Turkey inaugurates mysterious archaeological ritual site in bid to draw tourists
A 12,000-year-old Neolithic shrine site with bizarre animal-shaped pillars baffles researchers; will Erdogan be able to make this site, perhaps the world’s oldest temple, draw tourists to a forsaken area by the Syrian border?
In the presence of officials at a special ceremony last weekend, Erdogan called Turkey “an open-air museum,” according to the Ankara-based Anadolu Agency, and declared 2019 the “Year of Göbekli Tepe” in honor of the 12,000-year-old archaeological site.
Turkish officials hope the site will draw throngs of tourists and provide an economic boost to the country.
Believed by some scholars to be the world’s oldest temple, Göbekli Tepe – which means “Potbelly Hill” in Turkish and is located in the southeastern province of Şanlıurfa – predates Stonehenge by some 6,000 years. The complex features massive pillars, ancient trash pits and fertility figurines made out clay, as well as intricate sculptures depicting animals.
The ruins were first unearthed in 1963 following a survey conducted by anthropologists from Istanbul University and the University of Chicago. However, it was not until 1994, when the late German archaeologist Klaus Schmidt examined the site in depth, that its significance began to come to light.
“Göbekli Tepe is an absolutely amazing site,” said Dr. Robert M. Schoch, director of the Institute for the Study of the Origins of Civilization at Boston University. “Certainly, it ranks among the top archaeological wonders of the world, and in my assessment is one of the most important archaeological discoveries – perhaps the most important – of modern times.”
According to Schoch, the site “overturns the standard story which states that civilization first developed a mere 5,000 to 6,000 years ago,” and “demonstrates the hallmarks of civilization, such as monumental stone architecture that required well-organized social structures, symbolic notation and sophisticated knowledge underlying the orientation and erection of the structures.”
He added that Göbekli Tepe is making experts “rethink” the origins of civilization.
“It is now evident that civilization developed prior to the end of the last Ice Age. However, this early civilization suffered a mighty setback resulting from the severe climatic changes and accompanying havoc…. It would take another 6,000 years for humanity to rebuild and regain the level of sophistication that we see at Göbekli Tepe.”
While many have referred to the temple as the world’s oldest place of worship, Dr.
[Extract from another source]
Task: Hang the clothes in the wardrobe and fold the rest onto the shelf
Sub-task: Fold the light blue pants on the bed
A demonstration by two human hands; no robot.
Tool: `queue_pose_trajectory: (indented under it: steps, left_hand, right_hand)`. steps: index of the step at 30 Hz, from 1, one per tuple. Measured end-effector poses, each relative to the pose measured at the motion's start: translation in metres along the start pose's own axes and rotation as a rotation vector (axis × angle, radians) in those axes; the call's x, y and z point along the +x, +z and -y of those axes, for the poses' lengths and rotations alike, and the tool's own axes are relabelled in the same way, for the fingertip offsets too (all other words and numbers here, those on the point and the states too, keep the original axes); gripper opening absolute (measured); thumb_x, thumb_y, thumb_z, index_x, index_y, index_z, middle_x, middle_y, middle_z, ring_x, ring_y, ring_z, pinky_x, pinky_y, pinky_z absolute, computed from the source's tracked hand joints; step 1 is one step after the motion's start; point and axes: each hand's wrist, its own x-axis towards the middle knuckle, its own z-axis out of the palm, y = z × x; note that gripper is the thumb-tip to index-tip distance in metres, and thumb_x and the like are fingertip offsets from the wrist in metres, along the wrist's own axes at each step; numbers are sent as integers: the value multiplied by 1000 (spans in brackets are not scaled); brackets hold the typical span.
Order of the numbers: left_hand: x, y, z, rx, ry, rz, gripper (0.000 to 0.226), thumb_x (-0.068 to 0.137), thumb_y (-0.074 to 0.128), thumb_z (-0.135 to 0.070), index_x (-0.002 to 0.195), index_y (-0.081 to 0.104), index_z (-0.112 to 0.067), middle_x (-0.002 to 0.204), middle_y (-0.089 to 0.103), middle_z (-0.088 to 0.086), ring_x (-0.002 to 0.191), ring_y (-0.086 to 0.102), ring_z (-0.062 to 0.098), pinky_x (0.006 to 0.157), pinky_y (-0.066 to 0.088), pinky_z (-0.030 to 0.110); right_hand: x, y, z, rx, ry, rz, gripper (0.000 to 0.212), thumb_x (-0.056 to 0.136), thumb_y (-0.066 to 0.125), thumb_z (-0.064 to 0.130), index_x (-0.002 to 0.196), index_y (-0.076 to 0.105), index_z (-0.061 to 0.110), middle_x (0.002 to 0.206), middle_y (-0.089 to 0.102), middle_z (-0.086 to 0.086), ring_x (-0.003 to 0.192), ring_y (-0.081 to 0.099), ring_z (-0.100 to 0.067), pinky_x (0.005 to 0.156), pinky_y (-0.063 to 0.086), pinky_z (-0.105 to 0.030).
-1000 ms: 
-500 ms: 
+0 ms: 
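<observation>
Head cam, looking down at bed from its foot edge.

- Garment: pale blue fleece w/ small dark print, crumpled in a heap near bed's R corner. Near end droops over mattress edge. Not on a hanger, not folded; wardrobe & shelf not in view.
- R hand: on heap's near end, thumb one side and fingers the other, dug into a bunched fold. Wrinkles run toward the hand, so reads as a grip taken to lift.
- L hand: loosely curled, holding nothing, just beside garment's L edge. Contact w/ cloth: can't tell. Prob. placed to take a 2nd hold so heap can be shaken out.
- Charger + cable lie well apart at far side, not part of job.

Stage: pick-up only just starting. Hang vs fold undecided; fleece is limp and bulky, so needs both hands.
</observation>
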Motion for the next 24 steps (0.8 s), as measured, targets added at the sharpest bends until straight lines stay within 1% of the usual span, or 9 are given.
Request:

Ted Banning, a professor of anthropology at the University of Toronto, disputes the claim and believes the ancient structures found there might have simply been houses for people rather than gods.
“Clearly, the Turkish government has taken the view that the temple’s claim is good for tourism,” said Banning, who has conducted research at the site.
“There is no doubt that that has had great resonance with the public, as dozens of websites with rather outlandish claims about the site attest,” he went on. “Really, the only aspects of the site that lead people to think these are temples are that, one, the buildings are quite big; two, some of the pillars are quite massive; and three, there is art on many of the pillars.”
Banning notes that a significant amount of rubbish deposits from food processing and the making of stone tools was discovered at Göbekli Tepe, things “archaeologists routinely find” at the sites of Neolithic settlements.
“I think the site demonstrates that the early Neolithic people there (and probably at other nearby sites, such as Karahan Tepe) already had a higher degree of social complexity than archaeologists had suspected,” he explained.
Despite disagreeing on the area being a temple, he believed the ancient culture there “had rich ideology and complex social structure” and “invested a lot of effort in building monumental houses.”
Despite ongoing disputes over its original purpose, many local and international tour agencies are including the site in their programming ahead of what is expected to be a spike in visitors. One of the challenges these agencies face is its proximity to Syria and conflict zones.
“We cannot say that millions visit this site each year – visitor numbers have been relatively modest,” said Nicholas Kropacek, the marketing director for the Eastern Turkey Tours travel agency. “This has been a function of the fact that the region of Turkey in which Göbekli Tepe is located shares a border with Syria. I should point out that the proximity to the border with Syria has not affected the safety of the site or of the principal city here, Şanlıurfa. The area around Şanliurfa has been safe throughout the period of unrest in Syria.”
Kropacek nevertheless underlined that his agency had witnessed a “big increase” in inquiries about the site and the region in general, and has already taken hundreds of tourists to see the ruins.
“Göbekli Tepe is now listed as a UNESCO World Heritage Site and is a key component of the government’s strategy to promote tourism,” he noted.
“While traditional beach tourism remains the mainstay of tourism in Turkey, cultural and historical tourism is growing,” he continued.
“Göbekli Tepe is probably the most important archaeological site currently being excavated anywhere in the World. Part of its great appeal is the fact that it is an ongoing excavation and will be ongoing for many years to come. Each excavating season yields more knowledge and reveals more of this extraordinary site.”